I am looking up the prices of products based on id_number in another DataFrame called df and adding the prices of each product in my df_pair DataFrame. I am doing this right now in the following way:

df_pair['price_p1'] = df_pair['p1'].progress_apply(lambda x: df[df['id_number'] == x]['price'].iloc[0])

But it seems, it's too slow. Is there any other better solution to solve this?

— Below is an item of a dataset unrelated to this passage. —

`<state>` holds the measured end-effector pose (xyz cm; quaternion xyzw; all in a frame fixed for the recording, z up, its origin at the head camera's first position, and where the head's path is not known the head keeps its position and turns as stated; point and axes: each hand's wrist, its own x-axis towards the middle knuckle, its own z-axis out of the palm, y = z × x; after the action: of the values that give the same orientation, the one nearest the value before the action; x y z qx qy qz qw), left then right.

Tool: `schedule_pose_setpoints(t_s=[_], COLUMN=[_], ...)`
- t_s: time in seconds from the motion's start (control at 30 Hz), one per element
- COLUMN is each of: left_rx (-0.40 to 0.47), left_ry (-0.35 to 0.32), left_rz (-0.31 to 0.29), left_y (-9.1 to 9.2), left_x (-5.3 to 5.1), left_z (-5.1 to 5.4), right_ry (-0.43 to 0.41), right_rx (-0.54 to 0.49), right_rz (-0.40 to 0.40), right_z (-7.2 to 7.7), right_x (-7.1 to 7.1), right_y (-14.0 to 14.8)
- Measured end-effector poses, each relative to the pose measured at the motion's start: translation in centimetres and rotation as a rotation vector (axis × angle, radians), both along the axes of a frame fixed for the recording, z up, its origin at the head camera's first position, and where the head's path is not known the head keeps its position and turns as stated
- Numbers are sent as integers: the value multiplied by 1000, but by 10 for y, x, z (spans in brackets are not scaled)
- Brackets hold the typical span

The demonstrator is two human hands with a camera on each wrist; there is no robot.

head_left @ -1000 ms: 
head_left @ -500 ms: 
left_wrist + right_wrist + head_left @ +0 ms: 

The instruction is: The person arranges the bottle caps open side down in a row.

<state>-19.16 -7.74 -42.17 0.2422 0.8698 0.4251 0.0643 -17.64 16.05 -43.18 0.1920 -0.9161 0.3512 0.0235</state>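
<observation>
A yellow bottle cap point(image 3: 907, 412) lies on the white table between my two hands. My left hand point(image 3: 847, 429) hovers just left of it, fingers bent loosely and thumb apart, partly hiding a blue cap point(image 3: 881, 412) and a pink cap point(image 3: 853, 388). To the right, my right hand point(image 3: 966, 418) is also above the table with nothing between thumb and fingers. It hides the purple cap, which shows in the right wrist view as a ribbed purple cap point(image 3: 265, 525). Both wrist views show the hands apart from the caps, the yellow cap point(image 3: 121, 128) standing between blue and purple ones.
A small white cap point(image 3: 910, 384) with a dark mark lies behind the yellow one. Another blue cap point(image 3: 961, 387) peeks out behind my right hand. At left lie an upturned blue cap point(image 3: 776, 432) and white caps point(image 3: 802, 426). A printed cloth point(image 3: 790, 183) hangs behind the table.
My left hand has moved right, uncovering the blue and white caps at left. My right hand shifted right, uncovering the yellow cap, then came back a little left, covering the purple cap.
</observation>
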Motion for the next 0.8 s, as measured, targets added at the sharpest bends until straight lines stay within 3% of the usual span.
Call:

My two DataFrame sample: df:

id_number	price	...
B0000D9MYM	12.5
B0000D9MYL	25.26
B00ADHIGBA	8.9
B00H9OX598	10.56
...	....

df_pair looks like below:

p1	...
B002HQCWYM
B00H9OX598
B0000D9MYL
...

Note: the indices or the order of the id_numbers and p1 values are not the same.

CodePudding user response：

df_pair.merge(df.rename(columns={"id_number":"p1"}), how="left")

you can merge 2 dataframes by merge func but need same column name. (or use left_on & right_on)

my eng is not good. so hard to exlain long. if you have more question. tell me.

if df has many columns, slice df and use df[["id_number", "price"]] instead of df

and how can i make grey block on df? i don want make bold anymore

CodePudding user response：

Assuming id_number is the index of df you can do something like:

df_pair.join(df, on='p1')['price'].sum()

A join is a standard database operation that basically merges two data frames by linking a column of one to the index of other.

CodePudding user response：

Another option is to set_index with "id_number" and map the price:

df_pair['price'] = df_pair['p1'].map(df1.set_index('id_number')['price'])

Output:

           p1  ...  price
0  B002HQCWYM  ...    NaN
1  B00H9OX598  ...  10.56
2  B0000D9MYL  ...  25.26
3         ...